• What the task asks: Look through the entries and count each line that includes the string "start". Reply with the number alone.

• Working data:
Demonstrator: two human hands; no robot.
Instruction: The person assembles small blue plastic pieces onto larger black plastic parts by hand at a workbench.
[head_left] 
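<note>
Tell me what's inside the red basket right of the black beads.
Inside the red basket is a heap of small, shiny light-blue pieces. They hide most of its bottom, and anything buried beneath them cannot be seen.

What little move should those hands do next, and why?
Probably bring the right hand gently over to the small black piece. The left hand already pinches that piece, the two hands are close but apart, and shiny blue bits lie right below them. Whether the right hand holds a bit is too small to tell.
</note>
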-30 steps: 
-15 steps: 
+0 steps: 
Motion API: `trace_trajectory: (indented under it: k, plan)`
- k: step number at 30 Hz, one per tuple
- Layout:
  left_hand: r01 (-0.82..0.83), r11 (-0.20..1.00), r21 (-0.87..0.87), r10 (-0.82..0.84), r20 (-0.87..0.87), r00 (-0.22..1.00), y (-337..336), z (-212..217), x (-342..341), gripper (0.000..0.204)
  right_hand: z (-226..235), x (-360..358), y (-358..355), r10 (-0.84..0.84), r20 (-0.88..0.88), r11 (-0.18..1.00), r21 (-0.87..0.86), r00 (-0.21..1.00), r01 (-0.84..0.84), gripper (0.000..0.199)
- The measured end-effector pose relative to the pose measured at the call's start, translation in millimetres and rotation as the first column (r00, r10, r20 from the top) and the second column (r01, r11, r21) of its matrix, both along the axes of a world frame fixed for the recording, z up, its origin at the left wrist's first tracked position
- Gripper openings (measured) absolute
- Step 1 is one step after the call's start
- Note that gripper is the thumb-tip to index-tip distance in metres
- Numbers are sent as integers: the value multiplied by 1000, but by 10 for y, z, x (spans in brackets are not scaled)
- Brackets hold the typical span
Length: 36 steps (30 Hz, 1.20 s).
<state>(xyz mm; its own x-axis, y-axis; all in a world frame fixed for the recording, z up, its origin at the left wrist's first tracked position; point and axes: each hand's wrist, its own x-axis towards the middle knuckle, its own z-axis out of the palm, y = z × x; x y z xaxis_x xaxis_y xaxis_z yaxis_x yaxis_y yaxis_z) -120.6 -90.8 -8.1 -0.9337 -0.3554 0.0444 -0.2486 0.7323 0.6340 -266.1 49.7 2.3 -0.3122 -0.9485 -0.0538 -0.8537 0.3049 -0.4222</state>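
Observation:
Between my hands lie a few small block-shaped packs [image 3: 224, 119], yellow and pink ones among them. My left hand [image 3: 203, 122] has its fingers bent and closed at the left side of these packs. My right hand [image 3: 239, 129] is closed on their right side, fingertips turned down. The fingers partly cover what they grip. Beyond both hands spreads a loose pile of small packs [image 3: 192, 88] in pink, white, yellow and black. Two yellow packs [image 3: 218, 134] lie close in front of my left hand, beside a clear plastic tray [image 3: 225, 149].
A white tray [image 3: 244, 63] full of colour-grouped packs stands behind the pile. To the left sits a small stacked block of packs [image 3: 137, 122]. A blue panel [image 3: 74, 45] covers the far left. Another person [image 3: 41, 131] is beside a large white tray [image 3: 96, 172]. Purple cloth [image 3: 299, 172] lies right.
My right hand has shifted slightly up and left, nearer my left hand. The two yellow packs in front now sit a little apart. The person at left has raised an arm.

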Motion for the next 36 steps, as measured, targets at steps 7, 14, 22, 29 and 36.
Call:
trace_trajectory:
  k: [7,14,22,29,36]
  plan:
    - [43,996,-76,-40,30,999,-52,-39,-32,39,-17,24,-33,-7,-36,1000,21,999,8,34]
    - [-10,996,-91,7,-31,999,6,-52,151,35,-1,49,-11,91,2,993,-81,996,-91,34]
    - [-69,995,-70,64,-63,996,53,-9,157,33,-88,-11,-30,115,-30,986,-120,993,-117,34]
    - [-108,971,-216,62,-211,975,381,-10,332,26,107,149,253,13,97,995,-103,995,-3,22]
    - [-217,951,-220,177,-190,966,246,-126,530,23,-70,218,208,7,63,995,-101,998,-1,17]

• Task answer: 2